La seconde : la surface de conformité des mêmes bases de code s'accroît. Davantage d'entreprises adoptent SOC 2 et ISO 27001 plus tôt ; le RGPD a été rejoint par DORA, NIS 2 et l'EU AI Act ; et les obligations résident de plus en plus dans le code, dans les limites de conservation, les chemins d'accès, les journaux et le comportement des modèles. Plus de modifications, moins de lecture humaine, plus d'obligations par modification : la lecture de conformité a besoin d'automatisation au niveau du diff pour être effectuée de manière cohérente.

Ce qu'est la catégorie, et ce qu'elle n'est pas

Un relecteur de conformité pour les pull requests examine la modification par rapport aux cadres sélectionnés par votre entreprise et ancré chaque constat dans le contrôle spécifique concerné, avec un niveau de détail permettant de vérifier ou de contester. Il s'exécute là où la revue de code a déjà lieu, et il informe plutôt qu'il ne bloque : les constats sont des commentaires de revue et un statut de vérification, pas un blocage de fusion.

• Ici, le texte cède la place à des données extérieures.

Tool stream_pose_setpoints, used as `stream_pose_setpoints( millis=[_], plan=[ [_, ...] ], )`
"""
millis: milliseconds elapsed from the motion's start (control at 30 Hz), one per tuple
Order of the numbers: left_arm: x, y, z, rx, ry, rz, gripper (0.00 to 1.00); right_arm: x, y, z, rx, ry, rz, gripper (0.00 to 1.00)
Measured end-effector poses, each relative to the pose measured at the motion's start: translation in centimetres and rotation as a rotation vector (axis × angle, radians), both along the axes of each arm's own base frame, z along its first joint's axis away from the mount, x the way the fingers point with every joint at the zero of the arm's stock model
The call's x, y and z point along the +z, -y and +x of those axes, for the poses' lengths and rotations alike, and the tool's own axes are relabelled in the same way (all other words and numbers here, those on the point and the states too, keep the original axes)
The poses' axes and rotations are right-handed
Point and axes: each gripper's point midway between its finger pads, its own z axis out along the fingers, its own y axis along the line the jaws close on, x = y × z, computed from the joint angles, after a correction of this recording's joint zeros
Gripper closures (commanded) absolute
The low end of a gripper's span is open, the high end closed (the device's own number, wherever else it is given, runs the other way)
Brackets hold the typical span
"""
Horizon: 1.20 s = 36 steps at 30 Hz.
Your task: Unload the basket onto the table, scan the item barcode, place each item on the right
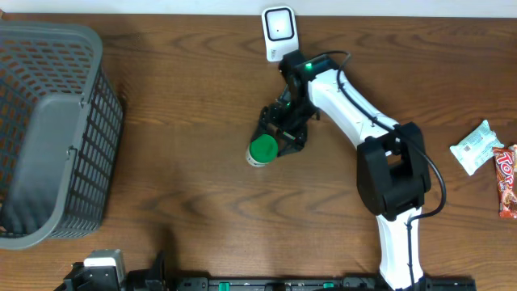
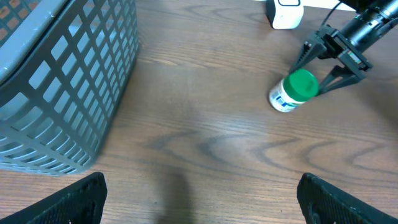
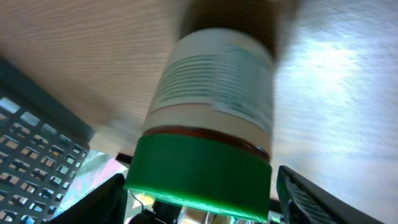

Ce n'est pas une plateforme GRC (elle ne gère pas votre programme de conformité ni ne collecte vos preuves), ce n'est pas un audit (c'est un indicateur avancé sur les mêmes obligations que l'audit mesure), et ce n'est pas une certification (une revue est une lecture, pas un badge). Ces outils conservent leurs rôles. Cette catégorie existe pour le seul rôle qu'aucun d'eux ne couvre : la question de conformité, posée pour chaque diff, alors que la modification est encore peu coûteuse à corriger.